Cody shrank on the witness stand. He pulled the brim of his chonmage cap down over his eyes some more and wouldn't meet Maya's gaze. She didn't blame him. This was the hard part. This was why she said she was the only one who was allowed to make him cry.
"Cody." He still didn't look at her. "Cody, you can't withhold information like this. Even if it's scary, even if it's upsetting, I need you to tell the truth."
He mumbled something under his breath, inaudible. Face screwed in frustration—or something closer to anguish—he just fiddled with his camera some more. Maya slammed her hand on the defense's bench.
"Cody!" He jumped, squeaking in fright. Maya choked down the guilt. "You saw something you're not admitting. You took a photo that day, didn't you?"
"I—"
"Does the defense enjoy bullying small children?" Prosecutor Edgeworth chose that moment to cut in, his smug tone sending irritable bristles up Maya' spine. "Yelling at him will accomplish nothing, you know. Weren't you the one who demanded I be delicate with him? Or do you not care if this exposes your hypocrisy to the wider public?"
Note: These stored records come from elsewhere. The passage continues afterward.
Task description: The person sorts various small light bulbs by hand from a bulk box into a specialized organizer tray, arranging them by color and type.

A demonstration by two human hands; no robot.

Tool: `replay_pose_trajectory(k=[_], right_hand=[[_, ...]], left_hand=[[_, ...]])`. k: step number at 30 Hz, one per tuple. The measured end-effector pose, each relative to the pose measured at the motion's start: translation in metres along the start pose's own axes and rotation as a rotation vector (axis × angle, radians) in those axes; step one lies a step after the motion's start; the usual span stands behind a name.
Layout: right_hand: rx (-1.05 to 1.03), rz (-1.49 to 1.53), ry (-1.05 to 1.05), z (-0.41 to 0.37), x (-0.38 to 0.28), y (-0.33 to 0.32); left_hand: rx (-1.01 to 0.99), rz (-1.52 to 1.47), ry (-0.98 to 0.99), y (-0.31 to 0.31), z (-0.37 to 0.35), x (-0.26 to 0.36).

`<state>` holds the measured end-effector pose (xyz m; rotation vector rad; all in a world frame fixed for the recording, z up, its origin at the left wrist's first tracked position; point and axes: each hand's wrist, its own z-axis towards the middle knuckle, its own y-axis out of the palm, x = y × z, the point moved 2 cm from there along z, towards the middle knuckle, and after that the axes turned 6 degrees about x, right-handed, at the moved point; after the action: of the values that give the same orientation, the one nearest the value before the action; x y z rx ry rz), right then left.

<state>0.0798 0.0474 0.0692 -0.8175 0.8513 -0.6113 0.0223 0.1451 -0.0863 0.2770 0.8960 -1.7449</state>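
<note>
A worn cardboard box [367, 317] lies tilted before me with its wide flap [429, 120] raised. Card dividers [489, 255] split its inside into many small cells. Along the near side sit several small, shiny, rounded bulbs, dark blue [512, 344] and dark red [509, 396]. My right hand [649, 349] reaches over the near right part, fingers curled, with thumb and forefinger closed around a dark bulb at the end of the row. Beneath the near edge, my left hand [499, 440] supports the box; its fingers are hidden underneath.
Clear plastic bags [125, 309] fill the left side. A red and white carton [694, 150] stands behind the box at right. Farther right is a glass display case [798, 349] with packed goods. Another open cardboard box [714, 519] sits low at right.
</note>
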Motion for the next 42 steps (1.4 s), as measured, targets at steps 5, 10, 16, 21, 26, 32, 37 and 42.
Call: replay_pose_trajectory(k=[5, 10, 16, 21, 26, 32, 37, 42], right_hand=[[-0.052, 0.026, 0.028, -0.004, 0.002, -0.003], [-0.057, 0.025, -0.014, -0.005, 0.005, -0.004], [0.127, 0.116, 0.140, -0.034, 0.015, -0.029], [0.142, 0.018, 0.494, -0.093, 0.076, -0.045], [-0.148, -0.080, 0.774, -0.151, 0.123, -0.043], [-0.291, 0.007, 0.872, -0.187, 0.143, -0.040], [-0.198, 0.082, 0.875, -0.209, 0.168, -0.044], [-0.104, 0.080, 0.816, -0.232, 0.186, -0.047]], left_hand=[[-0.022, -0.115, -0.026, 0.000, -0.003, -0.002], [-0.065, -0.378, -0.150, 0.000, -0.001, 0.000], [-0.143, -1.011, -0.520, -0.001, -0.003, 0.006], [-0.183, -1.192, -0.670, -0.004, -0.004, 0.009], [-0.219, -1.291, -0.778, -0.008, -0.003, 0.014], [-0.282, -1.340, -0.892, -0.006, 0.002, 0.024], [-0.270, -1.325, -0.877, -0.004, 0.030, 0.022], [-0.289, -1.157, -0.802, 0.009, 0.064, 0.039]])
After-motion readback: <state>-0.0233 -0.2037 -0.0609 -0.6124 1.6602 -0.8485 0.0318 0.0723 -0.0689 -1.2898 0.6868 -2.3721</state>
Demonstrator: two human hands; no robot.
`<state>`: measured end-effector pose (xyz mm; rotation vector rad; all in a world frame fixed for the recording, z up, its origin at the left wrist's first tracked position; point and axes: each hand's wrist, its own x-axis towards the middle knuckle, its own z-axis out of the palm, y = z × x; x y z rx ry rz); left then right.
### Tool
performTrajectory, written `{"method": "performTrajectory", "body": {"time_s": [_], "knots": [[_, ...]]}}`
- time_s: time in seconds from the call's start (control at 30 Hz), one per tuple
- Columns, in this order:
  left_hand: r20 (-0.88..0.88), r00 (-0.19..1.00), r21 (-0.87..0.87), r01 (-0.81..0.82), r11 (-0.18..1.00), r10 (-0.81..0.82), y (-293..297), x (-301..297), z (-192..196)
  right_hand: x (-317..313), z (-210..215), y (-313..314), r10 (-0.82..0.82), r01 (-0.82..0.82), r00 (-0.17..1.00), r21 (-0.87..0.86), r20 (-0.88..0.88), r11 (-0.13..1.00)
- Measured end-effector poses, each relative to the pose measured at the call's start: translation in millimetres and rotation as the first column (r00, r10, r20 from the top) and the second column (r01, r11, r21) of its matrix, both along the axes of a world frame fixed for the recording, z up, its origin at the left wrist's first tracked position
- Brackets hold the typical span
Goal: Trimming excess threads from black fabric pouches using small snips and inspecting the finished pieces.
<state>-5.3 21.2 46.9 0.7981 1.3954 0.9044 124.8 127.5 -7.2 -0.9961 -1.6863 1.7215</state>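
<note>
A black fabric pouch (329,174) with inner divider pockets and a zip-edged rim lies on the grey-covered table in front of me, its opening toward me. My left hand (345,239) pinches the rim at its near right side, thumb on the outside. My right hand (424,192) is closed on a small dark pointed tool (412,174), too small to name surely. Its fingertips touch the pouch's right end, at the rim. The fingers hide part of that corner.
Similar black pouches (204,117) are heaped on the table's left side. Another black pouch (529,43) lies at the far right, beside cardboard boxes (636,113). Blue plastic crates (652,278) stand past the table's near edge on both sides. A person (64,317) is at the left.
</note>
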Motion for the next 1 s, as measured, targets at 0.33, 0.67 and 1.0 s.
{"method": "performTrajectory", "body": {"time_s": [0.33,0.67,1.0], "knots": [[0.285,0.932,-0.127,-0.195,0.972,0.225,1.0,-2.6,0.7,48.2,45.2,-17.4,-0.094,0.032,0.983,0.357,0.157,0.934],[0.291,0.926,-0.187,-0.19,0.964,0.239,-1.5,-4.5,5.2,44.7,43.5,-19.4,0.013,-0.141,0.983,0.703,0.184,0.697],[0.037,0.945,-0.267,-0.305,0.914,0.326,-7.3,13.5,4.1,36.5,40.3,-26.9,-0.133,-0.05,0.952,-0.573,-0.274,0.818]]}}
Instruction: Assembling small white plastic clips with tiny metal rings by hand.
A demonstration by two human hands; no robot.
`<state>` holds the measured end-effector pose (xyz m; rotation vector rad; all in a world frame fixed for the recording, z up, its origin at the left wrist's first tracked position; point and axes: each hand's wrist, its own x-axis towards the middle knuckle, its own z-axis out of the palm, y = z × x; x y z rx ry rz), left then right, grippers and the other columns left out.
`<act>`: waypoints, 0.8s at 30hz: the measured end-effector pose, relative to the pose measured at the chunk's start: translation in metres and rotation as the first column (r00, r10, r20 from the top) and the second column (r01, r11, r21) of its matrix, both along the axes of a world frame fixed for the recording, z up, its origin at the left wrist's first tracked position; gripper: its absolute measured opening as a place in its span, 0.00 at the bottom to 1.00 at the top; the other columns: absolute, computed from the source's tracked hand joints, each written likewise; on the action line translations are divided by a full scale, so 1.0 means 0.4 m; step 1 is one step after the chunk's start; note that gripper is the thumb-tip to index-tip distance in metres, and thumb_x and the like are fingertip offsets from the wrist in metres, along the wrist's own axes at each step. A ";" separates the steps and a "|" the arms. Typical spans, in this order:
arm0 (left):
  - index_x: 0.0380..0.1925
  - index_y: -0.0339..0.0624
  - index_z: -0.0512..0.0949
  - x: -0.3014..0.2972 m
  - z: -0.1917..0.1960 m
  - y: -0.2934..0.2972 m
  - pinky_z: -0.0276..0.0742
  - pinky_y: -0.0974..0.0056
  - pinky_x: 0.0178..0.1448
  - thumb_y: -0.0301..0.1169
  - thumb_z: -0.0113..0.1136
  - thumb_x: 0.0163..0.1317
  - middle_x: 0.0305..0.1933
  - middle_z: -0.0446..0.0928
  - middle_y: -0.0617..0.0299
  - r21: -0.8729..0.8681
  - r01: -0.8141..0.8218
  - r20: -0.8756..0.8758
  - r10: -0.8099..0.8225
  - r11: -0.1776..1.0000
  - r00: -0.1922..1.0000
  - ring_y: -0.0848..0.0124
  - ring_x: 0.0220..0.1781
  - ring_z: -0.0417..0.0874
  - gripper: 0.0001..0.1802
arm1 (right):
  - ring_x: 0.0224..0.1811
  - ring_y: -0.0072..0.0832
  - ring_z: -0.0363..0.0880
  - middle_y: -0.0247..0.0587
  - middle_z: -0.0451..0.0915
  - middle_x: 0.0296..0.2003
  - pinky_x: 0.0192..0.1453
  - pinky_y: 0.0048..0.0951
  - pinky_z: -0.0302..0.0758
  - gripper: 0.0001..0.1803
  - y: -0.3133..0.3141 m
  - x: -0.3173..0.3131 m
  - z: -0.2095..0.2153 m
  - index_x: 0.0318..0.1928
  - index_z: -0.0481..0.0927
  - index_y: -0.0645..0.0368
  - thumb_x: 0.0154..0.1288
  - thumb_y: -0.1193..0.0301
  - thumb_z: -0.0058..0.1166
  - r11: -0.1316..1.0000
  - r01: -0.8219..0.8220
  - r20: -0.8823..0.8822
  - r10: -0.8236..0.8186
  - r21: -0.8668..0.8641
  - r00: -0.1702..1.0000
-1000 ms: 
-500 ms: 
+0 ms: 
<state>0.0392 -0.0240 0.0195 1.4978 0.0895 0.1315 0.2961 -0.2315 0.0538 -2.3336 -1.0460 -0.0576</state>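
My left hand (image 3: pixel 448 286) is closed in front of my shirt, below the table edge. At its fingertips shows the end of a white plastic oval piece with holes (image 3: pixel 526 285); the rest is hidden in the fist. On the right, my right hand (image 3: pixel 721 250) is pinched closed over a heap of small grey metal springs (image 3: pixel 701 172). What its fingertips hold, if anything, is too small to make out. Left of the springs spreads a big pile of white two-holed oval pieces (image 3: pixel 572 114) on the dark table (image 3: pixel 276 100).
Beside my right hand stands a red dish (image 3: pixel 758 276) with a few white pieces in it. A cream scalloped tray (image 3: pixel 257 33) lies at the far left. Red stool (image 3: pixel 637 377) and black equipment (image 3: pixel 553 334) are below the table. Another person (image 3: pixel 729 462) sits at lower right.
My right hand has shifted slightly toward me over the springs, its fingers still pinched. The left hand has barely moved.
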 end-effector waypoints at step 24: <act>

It wasn't the same. She didn't enjoy this like he might. He was trying to get under her skin, make her lose her composure even more.
It was working.
"Deep breaths." Nick's voice was an anchor, a lifeline that Maya grabbed ahold of to haul her out of the mires of her mind. "In, hold, out. He's trying to get a rise out of you but he isn't wrong. You have to ease up." If Nick was saying so then it had to be true.
Maya grit her teeth and composed herself again. She needed to be collected and put together. She couldn't lose now, not so close to the finish line.
One more day. If she had one more day, one piece of evidence, she could prove Will Powers' innocence. She just needed to find the right place to hand over the sleeping pills.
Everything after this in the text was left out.